BALTIMORE (WJZ) -- The infamous abandoned Mondawmin Mall Target is about to get a makeover. 

Community leaders revealed on Tuesday that the vacant building, which once housed the popular big box store, has been purchased and will be used to improve the community.  

The 127,000 square foot building will be turned into a community hub called the Touchpoint Empowerment Center. 

"We're going to ensure that these citizens of this community have the resources they need to grow," Calvin Butler, COO of Exelon, said.

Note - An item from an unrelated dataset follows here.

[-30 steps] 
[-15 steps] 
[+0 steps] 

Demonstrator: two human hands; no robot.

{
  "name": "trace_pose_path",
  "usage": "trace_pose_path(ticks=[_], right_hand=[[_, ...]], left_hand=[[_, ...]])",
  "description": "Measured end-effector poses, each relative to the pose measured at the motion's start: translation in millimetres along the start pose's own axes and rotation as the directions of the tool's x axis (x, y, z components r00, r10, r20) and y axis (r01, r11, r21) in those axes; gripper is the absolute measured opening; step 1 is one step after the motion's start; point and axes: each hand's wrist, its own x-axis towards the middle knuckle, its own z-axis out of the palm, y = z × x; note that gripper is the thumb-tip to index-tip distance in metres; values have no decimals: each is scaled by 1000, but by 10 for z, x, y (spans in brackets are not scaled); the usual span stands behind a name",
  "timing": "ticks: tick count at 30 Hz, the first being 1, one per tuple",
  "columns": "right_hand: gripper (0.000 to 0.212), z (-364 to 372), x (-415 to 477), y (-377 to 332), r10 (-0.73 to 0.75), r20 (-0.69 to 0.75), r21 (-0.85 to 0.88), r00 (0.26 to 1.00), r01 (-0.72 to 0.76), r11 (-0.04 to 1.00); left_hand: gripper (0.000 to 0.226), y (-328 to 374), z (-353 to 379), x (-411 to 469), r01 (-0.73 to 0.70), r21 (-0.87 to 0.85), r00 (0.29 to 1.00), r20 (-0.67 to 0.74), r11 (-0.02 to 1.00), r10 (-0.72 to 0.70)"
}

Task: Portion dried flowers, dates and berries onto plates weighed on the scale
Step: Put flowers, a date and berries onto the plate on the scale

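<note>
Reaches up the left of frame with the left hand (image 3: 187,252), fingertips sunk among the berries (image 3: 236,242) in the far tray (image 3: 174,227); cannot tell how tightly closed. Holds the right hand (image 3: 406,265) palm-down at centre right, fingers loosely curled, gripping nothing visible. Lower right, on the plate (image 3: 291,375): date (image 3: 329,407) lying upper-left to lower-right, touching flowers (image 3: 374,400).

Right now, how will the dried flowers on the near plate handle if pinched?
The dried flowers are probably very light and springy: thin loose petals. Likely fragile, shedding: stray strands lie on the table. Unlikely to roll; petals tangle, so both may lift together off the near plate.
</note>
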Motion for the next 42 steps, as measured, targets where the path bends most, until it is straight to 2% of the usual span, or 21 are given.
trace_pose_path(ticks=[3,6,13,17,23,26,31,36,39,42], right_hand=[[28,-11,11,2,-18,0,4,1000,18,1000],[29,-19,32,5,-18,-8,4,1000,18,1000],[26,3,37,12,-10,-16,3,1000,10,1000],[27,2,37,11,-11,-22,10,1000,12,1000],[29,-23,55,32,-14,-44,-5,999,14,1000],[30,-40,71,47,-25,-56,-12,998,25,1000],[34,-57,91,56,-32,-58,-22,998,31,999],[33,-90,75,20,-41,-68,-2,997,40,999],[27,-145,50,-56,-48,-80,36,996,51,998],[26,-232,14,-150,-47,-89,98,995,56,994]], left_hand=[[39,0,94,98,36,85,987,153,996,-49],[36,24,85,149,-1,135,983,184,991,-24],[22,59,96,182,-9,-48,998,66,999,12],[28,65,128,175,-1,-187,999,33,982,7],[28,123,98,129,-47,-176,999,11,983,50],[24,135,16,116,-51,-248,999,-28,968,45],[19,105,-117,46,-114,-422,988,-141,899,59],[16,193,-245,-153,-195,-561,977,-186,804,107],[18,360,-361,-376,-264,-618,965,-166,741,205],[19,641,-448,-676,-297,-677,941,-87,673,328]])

Butler co-founded the nearby TouchPoint Baltimore community resource center in 2017.

The specifics of what the site will look like are still being worked out. Project leaders say decisions about its use will be based on community input.  

The vision for the space now includes stores for local entrepreneurs to operate, a facility to offer community resources like tutoring, mentoring, expanded workforce readiness programming, a teaching kitchen, and a catering/events space. 

"We're really looking forward to rebirth of the space that is all about community here in the greater Mondawmin community," Joe Jones, president and CEO of Center for Urban Families, said.

Urban Families is planning to work with Touchpoint to offer workforce readiness programming. 

CEO of construction company Whiting-Turner and Baltimore native Tim Regan purchased the space for $1 million but he says millions more could be invested to start to transform the area around it.  

"If you can break the isolation of an underserved neighborhood and get a real exchange of social capital from inside to out and outside to in, you can really start to increase the opportunities for people who are in the community and really encourage investment in the community," said Regan. 

Regan previously told WJZ that he "would expect to see some lights shining there the next 10-12 months." 

Mondawmin Mall is one of the few shopping centers on the west side of the city where people can buy clothes, food, and other goods.

In 2021 it served as the site of the Maryland Department of Health's COVID-19 vaccination and testing clinics.